Original advisory: http://lists.xensource.com/archives/html/xen-devel/2011-06/msg01106.html Patch at $URL
Fixed in cvs
Its fixed in xen-4.1.1-r2
Thanks Alexey. The vulnerability _seems_ affect only 4.x version, so in tree the stable version is 3.x You want to stabilize 4.1.1-r2 equally?
(In reply to comment #3) > Thanks Alexey. > > The vulnerability _seems_ affect only 4.x version, so in tree the stable > version is 3.x > Based on what? Reading the 3.x code, it very much looks affected to me. Also, SUSE has issued and update for this issue in xen-3: http://support.novell.com/security/cve/CVE-2011-3131.html > You want to stabilize 4.1.1-r2 equally? We're not going to do a major version bump for fixing a security issue. We'll either need proof that this issue does not affect xen-3 (which I doubt), or a revbumped xen-3 package.
(In reply to comment #4) > Based on what? Secunia advisory says it, but I've not checked manually, is the reason because I sayd "_seems_"
sorted with substantial co-operation from a number of the faithful. Fixes for xen-3 and xen-4 are done, the former not yet in the tree. Watch this space..
The fixes are in the tree
Arches, please test & mark stable; app-emulation/xen-4.1.1-r2, app-emulation/xen-tools-4.1.1-r5, app-emulation/xen-pvgrub-4.1.1-r1 target keywords "AMD64 X86".
(In reply to comment #8) > Arches, please test & mark stable; > > app-emulation/xen-4.1.1-r2, > app-emulation/xen-tools-4.1.1-r5, > app-emulation/xen-pvgrub-4.1.1-r1 > > target keywords "AMD64 X86". We will wait for fixed version of xen-3
fixed version of xen-3 is in the tree
Arches, please test & mark stable; update to xen-3 ONLY (exclude xen-4) app-emulation/xen-3.4.2-r2, app-emulation/xen-tools 3.4.2-r1
re-patched the patch for the 1st step xen-tools. Needed two adjustments. Have re-tested. archtester xen-tools # ebuild xen-tools-3.4.2-r1.ebuild compile ....................................................... archtester xen-tools # >>> Source compiled. Please re-try
It appears the xen-tools has an issue with the recently stabled gcc-4.5.3-r1
33977 fixed; app-emulation/xen-3.4.2-r2, app-emulation/xen-tools 3.4.2-r2
Arches please target: app-emulation/xen-3.4.2-r2 app-emulation/xen-tools 3.4.2-r3
(In reply to comment #15) > Arches please target: > app-emulation/xen-3.4.2-r2 > app-emulation/xen-tools 3.4.2-r3 More recent versions have been stabilized in bug #360621 . How do we proceed?

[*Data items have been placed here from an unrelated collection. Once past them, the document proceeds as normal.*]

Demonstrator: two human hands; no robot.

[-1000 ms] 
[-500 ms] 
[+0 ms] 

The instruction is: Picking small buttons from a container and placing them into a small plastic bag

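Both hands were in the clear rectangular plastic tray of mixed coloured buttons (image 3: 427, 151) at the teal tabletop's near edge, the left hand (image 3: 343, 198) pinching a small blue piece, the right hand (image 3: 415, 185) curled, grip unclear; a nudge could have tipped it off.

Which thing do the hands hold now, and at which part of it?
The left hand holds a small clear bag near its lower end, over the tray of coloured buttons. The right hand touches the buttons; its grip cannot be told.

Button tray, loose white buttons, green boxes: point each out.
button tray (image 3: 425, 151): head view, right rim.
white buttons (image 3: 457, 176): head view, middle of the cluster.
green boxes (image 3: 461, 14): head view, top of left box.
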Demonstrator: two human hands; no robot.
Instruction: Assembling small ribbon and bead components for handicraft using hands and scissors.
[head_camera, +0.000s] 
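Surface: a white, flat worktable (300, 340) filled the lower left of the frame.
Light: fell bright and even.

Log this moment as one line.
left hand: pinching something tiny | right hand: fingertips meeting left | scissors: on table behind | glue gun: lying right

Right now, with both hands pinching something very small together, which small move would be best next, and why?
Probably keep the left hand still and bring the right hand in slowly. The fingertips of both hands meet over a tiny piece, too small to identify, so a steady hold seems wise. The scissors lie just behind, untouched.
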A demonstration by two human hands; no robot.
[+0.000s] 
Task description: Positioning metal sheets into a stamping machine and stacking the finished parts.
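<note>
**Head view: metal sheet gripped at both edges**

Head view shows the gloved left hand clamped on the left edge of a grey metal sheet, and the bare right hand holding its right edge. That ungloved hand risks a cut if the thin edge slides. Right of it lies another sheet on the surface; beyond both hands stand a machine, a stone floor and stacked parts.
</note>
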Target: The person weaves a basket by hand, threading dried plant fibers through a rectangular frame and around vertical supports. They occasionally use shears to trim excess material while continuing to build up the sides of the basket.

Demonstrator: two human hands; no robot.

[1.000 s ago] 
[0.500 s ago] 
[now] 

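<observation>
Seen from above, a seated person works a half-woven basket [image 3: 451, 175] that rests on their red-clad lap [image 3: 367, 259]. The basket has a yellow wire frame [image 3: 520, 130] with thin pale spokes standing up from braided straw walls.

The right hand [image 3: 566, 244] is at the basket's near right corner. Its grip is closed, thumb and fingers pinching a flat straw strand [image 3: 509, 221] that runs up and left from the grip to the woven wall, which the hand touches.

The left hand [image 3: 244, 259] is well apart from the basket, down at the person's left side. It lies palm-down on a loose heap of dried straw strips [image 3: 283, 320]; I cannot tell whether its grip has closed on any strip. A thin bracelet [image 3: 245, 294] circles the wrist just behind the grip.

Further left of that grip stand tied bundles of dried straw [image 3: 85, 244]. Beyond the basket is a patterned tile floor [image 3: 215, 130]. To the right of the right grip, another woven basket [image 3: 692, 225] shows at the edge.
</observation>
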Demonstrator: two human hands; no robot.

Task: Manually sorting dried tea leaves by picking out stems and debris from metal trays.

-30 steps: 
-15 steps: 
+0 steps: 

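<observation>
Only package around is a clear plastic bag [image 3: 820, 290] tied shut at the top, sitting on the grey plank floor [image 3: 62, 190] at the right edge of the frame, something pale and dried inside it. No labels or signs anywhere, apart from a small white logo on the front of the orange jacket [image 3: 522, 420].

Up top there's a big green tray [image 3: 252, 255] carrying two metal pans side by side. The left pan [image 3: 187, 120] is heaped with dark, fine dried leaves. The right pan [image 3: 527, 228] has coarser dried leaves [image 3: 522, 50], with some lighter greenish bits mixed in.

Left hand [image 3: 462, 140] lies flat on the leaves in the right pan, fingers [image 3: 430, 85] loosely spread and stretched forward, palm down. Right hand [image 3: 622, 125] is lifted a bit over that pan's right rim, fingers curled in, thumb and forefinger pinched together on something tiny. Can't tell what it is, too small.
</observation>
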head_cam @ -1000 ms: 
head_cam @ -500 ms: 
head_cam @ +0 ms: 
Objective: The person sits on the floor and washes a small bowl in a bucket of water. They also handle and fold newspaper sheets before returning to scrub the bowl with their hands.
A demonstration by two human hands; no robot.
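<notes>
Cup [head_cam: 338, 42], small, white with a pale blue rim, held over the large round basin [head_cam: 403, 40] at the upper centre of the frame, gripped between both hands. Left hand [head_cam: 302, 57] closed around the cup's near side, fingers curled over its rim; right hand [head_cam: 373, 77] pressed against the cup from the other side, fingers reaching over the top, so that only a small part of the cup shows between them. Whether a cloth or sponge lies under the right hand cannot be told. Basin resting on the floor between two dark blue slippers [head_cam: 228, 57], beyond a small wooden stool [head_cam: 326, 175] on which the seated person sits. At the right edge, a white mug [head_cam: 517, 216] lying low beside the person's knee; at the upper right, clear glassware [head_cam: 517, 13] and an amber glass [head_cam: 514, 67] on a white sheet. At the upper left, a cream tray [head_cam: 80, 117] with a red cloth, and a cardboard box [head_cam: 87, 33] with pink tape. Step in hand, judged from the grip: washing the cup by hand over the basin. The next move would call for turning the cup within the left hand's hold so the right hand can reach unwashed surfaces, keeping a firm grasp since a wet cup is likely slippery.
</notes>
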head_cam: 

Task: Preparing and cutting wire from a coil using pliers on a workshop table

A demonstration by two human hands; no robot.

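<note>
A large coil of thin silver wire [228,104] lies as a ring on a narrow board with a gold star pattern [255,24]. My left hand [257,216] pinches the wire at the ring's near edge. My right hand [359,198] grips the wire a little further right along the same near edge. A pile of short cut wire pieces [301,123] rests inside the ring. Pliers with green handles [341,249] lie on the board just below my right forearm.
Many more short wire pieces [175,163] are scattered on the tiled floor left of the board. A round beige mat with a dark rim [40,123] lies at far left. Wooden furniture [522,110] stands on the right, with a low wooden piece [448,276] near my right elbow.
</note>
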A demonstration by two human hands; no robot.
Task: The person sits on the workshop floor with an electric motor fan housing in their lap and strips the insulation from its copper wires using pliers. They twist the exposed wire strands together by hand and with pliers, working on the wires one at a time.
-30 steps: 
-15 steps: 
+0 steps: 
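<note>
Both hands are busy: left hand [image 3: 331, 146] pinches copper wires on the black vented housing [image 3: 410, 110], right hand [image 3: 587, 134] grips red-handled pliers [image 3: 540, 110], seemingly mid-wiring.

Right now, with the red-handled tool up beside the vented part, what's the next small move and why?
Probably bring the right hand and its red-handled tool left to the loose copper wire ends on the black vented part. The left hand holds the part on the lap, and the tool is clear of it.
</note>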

(In reply to comment #16) > More recent versions have been stabilized in bug #360621 . How do we proceed? Stabilise the requested versions in addition to the 4.x versions, then remove yourself from CC.
Arches please target: app-emulation/xen-3.4.2-r3 app-emulation/xen-tools 3.4.2-r3
Sorry @all for the extra mailspam. I'd recommend to remove /.config before tests =) amd64 ok, the other issues are not a blockers.
ok, on syncing to current tree versions; archtester ~ # ls -ld /.config/ ls: cannot access /.config/: No such file or directory emerge =app-emulation/xen-tools-3.4.2-r3 >>> Emerging (1 of 1) app-emulation/xen-tools-3.4.2-r3 >>> Installing (1 of 1) app-emulation/xen-tools-3.4.2-r3 archtester ~ # emerge =app-emulation/xen-3.4.2-r3 >>> Emerging (3 of 3) app-emulation/xen-3.4.2-r3 >>> Installing (3 of 3) app-emulation/xen-3.4.2-r3
+ 25 Sep 2011; Tony Vroon <chainsaw@gentoo.org> xen-3.4.2-r3.ebuild: + Marked stable on AMD64 based on arch testing by Agostino "ago" Sarubbo & Ian + "idella4" Delaney in security bug #379241. + 25 Sep 2011; Tony Vroon <chainsaw@gentoo.org> xen-tools-3.4.2-r3.ebuild: + Marked stable on AMD64 based on arch testing by Agostino "ago" Sarubbo & Ian + "idella4" Delaney in security bug #379241. X86 please proceed; the -r3s are GCC 4.5/4.6 capable.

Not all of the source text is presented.